Portland Leader: If Rich People Gave Up Their Trump Tax Breaks, Oregon Could End Homelessness

No word whether CEOs will start lining up with donations, but Multnomah County Chairwoman Deborah Kafoury says she doesn’t really expect any leadership from Capitol Hill.

A homeless man packs his belongings during the January 2017 freeze. (Joe Riedl)

Elected officials in Portland and Oregon have spent much of the week slamming the Republican tax plan passed by the U.S. Senate.

Portland business leaders have spent the same week complaining about the behavior of homeless people outside their downtown shops.

Multnomah County Chairwoman Deborah Kafoury tells WW that the two problems have the same solution: If Congress just redistributed the tax breaks it's handing out to the richest Oregonians, she says, this state could effectively end homelessness.
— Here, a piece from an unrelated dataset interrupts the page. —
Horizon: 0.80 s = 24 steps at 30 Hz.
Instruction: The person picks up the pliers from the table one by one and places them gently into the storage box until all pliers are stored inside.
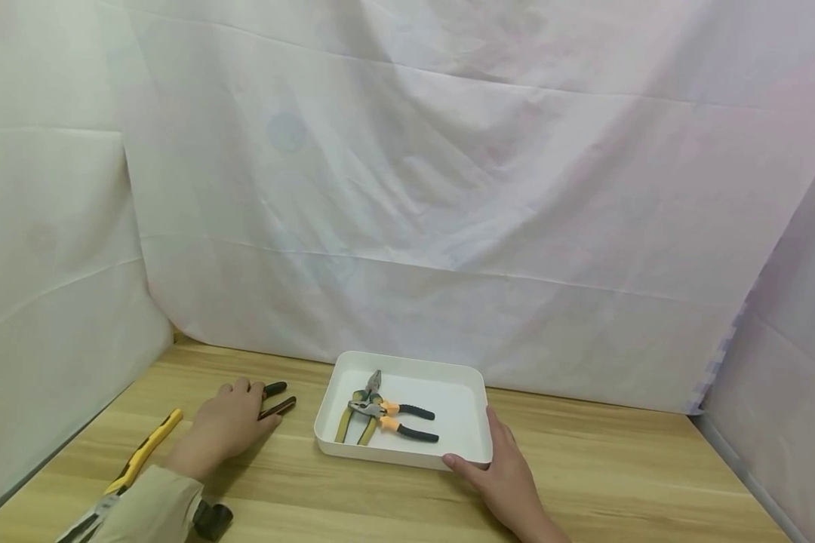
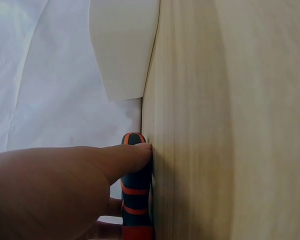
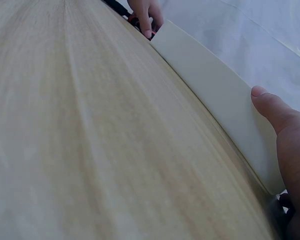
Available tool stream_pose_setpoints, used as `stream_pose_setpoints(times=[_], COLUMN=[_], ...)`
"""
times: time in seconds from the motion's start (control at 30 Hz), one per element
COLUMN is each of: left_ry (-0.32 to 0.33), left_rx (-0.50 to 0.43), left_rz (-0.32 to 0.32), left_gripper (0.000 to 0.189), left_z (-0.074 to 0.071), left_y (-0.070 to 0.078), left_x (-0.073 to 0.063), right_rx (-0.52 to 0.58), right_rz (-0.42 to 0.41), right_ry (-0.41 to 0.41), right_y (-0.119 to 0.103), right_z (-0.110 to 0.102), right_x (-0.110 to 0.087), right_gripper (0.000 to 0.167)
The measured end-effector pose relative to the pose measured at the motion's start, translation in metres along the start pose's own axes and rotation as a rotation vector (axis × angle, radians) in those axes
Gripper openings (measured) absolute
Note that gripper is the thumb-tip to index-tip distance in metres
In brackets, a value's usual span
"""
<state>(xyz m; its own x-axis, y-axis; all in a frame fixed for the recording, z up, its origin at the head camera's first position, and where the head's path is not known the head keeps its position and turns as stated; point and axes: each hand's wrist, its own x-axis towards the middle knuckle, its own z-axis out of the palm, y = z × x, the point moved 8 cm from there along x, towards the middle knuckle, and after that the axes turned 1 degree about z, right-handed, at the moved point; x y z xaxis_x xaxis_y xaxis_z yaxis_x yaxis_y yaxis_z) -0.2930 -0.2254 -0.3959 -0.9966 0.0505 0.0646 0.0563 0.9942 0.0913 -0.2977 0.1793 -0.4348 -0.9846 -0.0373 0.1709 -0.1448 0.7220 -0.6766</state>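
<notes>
The left hand grips dark-handled pliers near the back edge of the table, left of the white tray. The right hand holds the tray's front right corner, presumably steadying it; orange-and-black-handled pliers overlap yellow-handled pliers inside.

Beige sleeve, black wrist camera

Soft diffuse light, white curtain gently shaded, faint shadow beside left hand, wrist views dimmer, tabletop blurry
</notes>
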Motion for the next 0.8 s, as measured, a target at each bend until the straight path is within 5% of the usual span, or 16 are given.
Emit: stream_pose_setpoints(times=[0.8], left_ry=[0.049], left_rx=[0.069], left_rz=[-0.001], left_gripper=[0.066], left_z=[0.0006], left_y=[0.0079], left_x=[-0.0018], right_rx=[0.001], right_rz=[0.011], right_ry=[-0.017], right_y=[0.0010], right_z=[0.0006], right_x=[0.0007], right_gripper=[0.118])
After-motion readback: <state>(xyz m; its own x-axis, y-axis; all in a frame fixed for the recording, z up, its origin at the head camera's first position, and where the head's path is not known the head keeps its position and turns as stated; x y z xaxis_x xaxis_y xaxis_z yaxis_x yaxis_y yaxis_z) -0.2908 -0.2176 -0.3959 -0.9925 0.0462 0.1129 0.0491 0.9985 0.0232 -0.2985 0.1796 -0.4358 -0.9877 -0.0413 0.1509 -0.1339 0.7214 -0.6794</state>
"Congress wants to cut a $375 million check to the top 1 percent in Oregon and add it to our national debt," Kafoury tells WW. "That kind of money could effectively end homelessness—statewide—by paying for 46,000 housing choice vouchers."

Housing choice vouchers—better known by their old name, Section 8 vouchers—provide some 35,000 low-income Oregon households a rent subsidy. Renters with the vouchers generally pay 30 percent of their income; the federal government, which sets a max rent they're willing to pay in an area, picks up the rest.

No word whether CEOs will start lining up with donations, but Kafoury says she doesn't really expect any leadership from Capitol Hill.

"It's more proof," she says, "that the federal government isn't serious about tackling the big challenges facing us as a nation."